> **About this task**
Copy each line of the records that includes "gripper".

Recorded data
* * * * * * *

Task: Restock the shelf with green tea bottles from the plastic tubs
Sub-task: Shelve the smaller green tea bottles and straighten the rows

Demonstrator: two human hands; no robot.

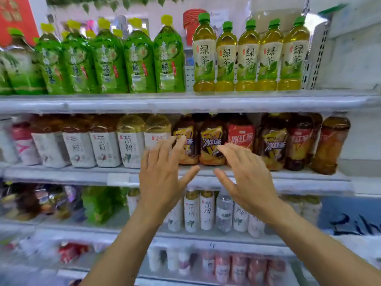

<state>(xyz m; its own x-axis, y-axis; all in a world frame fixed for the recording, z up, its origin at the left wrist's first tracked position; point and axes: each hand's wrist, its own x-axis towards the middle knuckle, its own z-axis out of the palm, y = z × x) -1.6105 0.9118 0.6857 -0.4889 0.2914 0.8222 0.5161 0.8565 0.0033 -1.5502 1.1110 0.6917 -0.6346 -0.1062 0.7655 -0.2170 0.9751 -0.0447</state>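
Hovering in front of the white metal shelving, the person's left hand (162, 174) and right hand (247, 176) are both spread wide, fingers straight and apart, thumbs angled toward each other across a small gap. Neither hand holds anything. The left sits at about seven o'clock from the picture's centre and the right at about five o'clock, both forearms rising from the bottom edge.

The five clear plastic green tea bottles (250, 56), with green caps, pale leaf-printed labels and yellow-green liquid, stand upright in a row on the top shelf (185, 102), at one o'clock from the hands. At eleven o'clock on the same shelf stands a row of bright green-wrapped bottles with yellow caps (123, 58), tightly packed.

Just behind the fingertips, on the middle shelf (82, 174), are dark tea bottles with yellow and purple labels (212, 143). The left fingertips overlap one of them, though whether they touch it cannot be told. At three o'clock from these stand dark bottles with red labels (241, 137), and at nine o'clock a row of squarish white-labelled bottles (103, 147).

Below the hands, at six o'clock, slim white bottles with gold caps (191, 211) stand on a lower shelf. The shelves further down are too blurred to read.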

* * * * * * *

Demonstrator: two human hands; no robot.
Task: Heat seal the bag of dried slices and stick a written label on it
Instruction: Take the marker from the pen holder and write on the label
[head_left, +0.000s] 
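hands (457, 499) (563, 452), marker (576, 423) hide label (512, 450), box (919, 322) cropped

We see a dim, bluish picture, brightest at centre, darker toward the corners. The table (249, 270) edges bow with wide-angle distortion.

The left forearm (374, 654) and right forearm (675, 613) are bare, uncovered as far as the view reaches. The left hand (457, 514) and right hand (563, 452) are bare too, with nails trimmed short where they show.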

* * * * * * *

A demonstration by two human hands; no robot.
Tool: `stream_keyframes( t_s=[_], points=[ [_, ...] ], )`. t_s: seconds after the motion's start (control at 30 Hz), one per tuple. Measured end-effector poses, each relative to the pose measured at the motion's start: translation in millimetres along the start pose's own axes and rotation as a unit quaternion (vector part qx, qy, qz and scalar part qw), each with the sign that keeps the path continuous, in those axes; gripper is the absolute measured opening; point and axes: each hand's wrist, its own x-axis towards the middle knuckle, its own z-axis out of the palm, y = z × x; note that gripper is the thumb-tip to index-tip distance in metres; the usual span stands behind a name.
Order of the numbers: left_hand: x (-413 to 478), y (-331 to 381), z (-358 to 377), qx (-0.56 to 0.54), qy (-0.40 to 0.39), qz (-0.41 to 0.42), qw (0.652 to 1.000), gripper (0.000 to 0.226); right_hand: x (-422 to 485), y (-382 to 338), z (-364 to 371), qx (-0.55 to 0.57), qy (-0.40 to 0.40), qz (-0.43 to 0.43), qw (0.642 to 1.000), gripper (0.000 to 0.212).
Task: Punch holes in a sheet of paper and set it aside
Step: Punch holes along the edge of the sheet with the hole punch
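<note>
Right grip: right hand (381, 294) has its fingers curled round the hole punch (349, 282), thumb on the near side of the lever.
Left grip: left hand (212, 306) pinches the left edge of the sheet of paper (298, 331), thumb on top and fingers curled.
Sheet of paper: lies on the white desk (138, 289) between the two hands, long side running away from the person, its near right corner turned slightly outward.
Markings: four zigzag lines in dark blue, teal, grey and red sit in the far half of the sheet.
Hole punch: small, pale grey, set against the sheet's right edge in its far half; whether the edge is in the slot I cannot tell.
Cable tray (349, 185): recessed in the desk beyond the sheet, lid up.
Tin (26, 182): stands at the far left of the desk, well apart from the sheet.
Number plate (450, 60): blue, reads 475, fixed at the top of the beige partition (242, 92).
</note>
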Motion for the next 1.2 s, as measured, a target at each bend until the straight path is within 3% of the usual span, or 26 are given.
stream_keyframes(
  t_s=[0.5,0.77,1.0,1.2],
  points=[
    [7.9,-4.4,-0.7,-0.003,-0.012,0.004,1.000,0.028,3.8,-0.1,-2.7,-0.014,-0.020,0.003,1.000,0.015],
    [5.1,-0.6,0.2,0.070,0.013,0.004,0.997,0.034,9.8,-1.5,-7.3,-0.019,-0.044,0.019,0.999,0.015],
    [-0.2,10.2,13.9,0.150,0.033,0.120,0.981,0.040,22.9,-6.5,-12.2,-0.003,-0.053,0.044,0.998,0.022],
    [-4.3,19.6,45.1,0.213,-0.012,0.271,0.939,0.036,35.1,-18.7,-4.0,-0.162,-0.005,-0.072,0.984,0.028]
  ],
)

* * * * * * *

> **Result**
Tool: `stream_keyframes( t_s=[_], points=[ [_, ...] ], )`. t_s: seconds after the motion's start (control at 30 Hz), one per tuple. Measured end-effector poses, each relative to the pose measured at the motion's start: translation in millimetres along the start pose's own axes and rotation as a unit quaternion (vector part qx, qy, qz and scalar part qw), each with the sign that keeps the path continuous, in those axes; gripper is the absolute measured opening; point and axes: each hand's wrist, its own x-axis towards the middle knuckle, its own z-axis out of the palm, y = z × x; note that gripper is the thumb-tip to index-tip distance in metres; the usual span stands behind a name.
Order of the numbers: left_hand: x (-413 to 478), y (-331 to 381), z (-358 to 377), qx (-0.56 to 0.54), qy (-0.40 to 0.39), qz (-0.41 to 0.42), qw (0.652 to 1.000), gripper (0.000 to 0.226); right_hand: x (-422 to 485), y (-382 to 338), z (-364 to 371), qx (-0.55 to 0.57), qy (-0.40 to 0.40), qz (-0.43 to 0.43), qw (0.642 to 1.000), gripper (0.000 to 0.212).

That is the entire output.